Is there any way to compile the asm file which cl.exe generates by /Fa to a dll (preferably via cl.exe, if not possible with ml.exe)?

No:

  1. The C/C++ compiler (cl.exe) cannot assemble assembly-code input. It takes only C or C++ source code as input. The assembler is MASM (ml.exe).
  2. The assembly-code output of cl.exe cannot, in general, be fed directly into MASM. In some cases, it is not even valid assembly code. In other cases, there are directives, keywords, and other things emitted in the code that MASM doesn't directly support. Things get especially hairy if the C/C++ source uses exceptions.

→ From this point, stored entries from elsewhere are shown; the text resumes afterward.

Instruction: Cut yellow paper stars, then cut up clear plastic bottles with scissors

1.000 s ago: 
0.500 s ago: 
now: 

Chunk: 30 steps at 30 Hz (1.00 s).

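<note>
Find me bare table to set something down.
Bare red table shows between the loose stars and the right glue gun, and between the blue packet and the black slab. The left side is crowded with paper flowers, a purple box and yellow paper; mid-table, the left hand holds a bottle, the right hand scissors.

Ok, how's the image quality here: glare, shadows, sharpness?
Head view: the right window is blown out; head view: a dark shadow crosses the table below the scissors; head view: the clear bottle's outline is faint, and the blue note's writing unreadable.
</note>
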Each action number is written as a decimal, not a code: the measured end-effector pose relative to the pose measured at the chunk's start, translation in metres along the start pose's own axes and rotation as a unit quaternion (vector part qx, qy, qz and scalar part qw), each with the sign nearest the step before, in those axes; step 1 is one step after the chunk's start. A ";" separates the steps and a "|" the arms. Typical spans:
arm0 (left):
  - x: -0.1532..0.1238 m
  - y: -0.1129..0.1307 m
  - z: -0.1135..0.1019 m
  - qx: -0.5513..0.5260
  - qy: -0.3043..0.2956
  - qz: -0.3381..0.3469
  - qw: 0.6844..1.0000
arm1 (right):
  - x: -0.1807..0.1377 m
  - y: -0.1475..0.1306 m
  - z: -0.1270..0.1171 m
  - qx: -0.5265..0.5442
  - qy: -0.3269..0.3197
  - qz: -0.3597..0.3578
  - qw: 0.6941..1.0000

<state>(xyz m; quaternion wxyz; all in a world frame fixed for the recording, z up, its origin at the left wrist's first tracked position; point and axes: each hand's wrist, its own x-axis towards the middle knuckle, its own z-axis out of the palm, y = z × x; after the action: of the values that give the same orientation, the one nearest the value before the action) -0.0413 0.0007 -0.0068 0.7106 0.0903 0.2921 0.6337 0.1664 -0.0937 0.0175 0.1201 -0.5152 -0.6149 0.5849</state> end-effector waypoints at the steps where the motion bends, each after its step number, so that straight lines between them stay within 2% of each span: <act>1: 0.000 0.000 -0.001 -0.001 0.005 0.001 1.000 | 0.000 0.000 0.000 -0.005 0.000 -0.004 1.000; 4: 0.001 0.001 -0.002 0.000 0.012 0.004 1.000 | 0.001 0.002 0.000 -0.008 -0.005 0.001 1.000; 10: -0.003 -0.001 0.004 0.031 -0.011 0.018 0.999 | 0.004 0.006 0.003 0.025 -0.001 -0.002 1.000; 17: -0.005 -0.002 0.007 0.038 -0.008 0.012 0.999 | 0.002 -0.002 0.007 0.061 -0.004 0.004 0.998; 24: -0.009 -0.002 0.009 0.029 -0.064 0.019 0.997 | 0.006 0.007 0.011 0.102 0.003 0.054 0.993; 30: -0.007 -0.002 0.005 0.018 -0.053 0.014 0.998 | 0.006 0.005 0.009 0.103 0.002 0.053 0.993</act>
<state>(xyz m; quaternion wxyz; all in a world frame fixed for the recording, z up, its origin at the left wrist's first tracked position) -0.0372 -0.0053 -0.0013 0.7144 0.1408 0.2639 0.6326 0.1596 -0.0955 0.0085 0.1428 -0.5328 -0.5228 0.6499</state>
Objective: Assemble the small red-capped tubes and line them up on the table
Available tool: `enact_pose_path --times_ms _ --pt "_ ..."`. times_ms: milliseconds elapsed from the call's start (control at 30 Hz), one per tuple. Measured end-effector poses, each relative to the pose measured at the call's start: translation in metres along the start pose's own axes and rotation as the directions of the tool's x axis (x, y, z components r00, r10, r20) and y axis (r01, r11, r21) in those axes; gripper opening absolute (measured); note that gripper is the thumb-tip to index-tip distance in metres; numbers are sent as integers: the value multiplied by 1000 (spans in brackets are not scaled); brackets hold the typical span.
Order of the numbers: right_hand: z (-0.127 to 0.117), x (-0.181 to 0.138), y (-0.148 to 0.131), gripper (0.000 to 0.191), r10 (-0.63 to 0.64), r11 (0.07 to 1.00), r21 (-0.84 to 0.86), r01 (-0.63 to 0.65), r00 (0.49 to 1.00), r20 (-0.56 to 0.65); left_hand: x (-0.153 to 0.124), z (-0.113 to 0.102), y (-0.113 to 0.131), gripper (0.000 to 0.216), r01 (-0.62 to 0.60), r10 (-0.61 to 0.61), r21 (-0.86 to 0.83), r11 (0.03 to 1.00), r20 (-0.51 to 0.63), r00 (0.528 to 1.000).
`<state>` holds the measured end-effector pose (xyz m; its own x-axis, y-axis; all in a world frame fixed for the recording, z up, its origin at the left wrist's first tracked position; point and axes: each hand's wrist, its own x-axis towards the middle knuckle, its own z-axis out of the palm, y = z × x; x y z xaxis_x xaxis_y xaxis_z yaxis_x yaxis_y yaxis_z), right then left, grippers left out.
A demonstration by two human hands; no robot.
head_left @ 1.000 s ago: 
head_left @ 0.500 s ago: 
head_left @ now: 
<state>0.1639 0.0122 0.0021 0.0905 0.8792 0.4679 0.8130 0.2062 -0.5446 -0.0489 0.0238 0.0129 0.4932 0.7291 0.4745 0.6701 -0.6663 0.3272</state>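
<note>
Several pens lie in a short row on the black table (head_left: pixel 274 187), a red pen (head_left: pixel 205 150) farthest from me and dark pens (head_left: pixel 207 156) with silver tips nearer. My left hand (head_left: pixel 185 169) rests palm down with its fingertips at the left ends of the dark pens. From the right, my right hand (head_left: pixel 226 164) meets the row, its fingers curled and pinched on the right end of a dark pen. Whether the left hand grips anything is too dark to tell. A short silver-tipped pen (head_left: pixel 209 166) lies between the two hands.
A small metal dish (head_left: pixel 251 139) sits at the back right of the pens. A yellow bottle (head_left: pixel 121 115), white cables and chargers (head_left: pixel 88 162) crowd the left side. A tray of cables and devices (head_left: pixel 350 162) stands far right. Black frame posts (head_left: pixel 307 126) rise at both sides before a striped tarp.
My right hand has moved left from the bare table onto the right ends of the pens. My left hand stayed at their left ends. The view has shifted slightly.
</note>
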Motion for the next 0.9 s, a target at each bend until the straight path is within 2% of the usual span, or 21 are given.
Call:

The listing file is for informational purposes only.

It is very unclear to me why you are even wanting to do this in the first place. If your source code is either C or C++, and can be compiled and linked by MSVC, then what is the point of introducing the additional intermediate step of converting it to and from assembly language? Just use cl.exe directly to make a DLL.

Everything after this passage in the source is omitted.